[Stored data]
╔══
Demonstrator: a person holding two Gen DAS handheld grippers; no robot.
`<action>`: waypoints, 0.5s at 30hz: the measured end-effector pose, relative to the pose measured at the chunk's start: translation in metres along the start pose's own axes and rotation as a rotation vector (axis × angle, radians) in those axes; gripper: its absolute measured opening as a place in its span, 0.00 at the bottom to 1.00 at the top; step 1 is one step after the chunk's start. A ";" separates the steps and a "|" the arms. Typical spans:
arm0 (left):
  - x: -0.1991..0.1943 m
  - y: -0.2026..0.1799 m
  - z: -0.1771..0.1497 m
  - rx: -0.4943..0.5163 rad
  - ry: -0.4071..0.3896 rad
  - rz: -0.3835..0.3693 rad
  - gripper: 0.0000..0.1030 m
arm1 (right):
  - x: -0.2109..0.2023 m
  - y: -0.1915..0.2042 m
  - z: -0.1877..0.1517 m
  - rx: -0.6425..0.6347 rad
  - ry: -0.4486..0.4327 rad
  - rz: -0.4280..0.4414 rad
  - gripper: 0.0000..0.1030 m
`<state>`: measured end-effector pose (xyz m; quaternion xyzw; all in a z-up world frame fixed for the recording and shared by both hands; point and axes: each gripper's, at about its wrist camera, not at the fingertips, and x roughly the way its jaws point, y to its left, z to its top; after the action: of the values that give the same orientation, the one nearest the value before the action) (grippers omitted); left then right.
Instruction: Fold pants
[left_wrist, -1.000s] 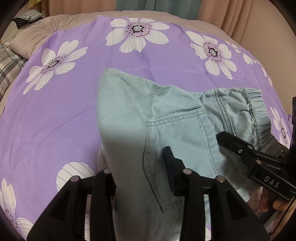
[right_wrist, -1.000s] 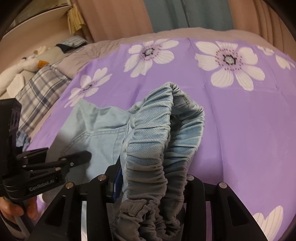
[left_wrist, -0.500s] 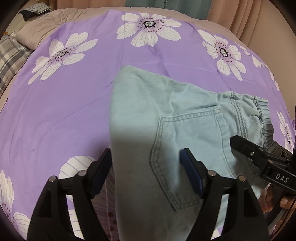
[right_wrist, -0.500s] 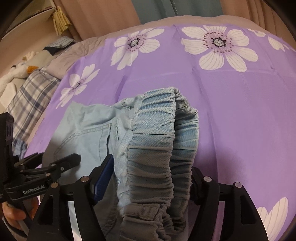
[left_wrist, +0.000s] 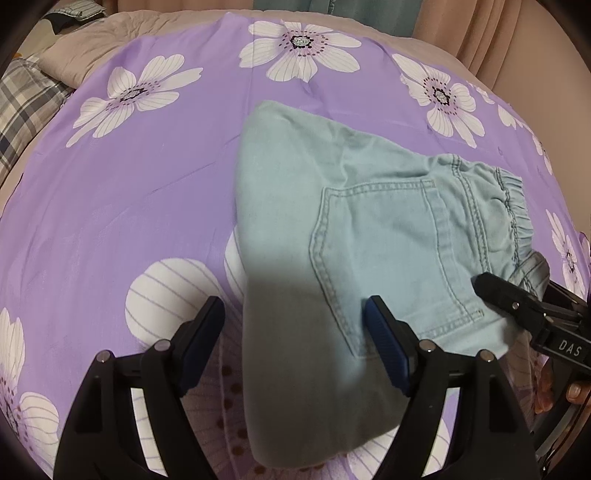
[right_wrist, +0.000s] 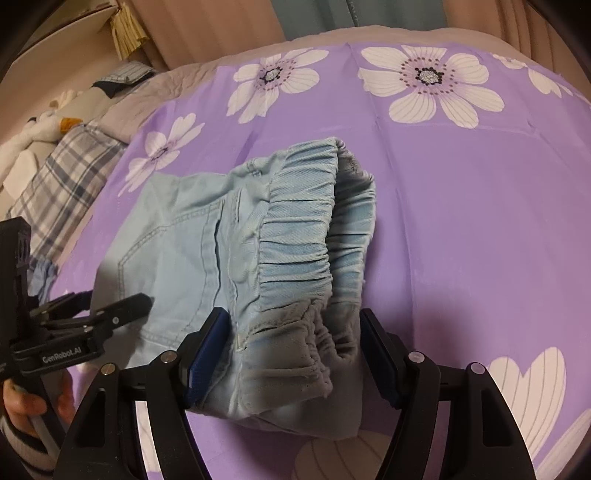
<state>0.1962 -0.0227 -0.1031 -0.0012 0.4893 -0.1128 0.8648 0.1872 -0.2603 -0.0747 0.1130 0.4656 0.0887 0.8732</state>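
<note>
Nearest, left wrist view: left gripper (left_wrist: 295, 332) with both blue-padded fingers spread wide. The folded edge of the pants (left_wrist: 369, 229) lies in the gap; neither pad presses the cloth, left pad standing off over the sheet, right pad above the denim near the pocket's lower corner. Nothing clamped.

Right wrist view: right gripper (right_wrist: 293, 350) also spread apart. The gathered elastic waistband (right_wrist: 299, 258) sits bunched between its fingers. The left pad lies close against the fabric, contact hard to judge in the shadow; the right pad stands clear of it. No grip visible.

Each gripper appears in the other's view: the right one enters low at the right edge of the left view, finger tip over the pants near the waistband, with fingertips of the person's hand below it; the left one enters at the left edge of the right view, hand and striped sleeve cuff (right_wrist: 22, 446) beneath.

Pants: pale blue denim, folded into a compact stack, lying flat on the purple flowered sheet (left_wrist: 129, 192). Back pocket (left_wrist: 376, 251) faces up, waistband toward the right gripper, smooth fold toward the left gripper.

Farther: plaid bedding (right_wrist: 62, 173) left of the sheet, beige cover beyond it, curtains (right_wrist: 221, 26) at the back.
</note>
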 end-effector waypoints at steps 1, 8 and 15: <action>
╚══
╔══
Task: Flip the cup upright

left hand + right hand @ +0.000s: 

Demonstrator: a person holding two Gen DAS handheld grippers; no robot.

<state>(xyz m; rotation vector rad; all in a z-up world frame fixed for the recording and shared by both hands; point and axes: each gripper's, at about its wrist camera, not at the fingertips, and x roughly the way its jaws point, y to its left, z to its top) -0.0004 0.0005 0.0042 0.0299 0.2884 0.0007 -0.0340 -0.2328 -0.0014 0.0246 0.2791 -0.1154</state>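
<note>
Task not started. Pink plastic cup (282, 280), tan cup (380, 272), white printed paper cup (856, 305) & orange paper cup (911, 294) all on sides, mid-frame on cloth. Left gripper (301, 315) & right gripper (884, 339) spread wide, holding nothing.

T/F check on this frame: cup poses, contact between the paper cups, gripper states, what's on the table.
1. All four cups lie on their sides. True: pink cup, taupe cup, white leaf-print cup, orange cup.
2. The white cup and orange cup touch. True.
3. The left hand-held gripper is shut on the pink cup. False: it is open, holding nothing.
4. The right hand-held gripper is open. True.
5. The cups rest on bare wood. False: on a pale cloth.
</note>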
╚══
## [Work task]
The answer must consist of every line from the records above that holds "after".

## [Task output]
`<action>`: waypoints, 0.5s at 30hz: the measured end-effector pose, relative to the pose measured at the chunk's start: translation in metres along the start pose's own axes and rotation as a rotation vector (axis × angle, radians) in those axes; gripper: its absolute measured opening as a place in its span, 0.00 at the bottom to 1.00 at the top; step 1 is one step after the chunk's start. A ";" separates the steps and a "|" the arms. Typical spans:
`<state>`: measured end-effector pose (xyz m; quaternion xyzw; all in a z-up world frame fixed for the recording and shared by both hands; point and axes: each gripper's, at about its wrist camera, not at the fingertips, and x roughly the way its jaws point, y to its left, z to its top; after the action: of the values that give the same orientation, the one nearest the value before the action) (grippers omitted); left then right.

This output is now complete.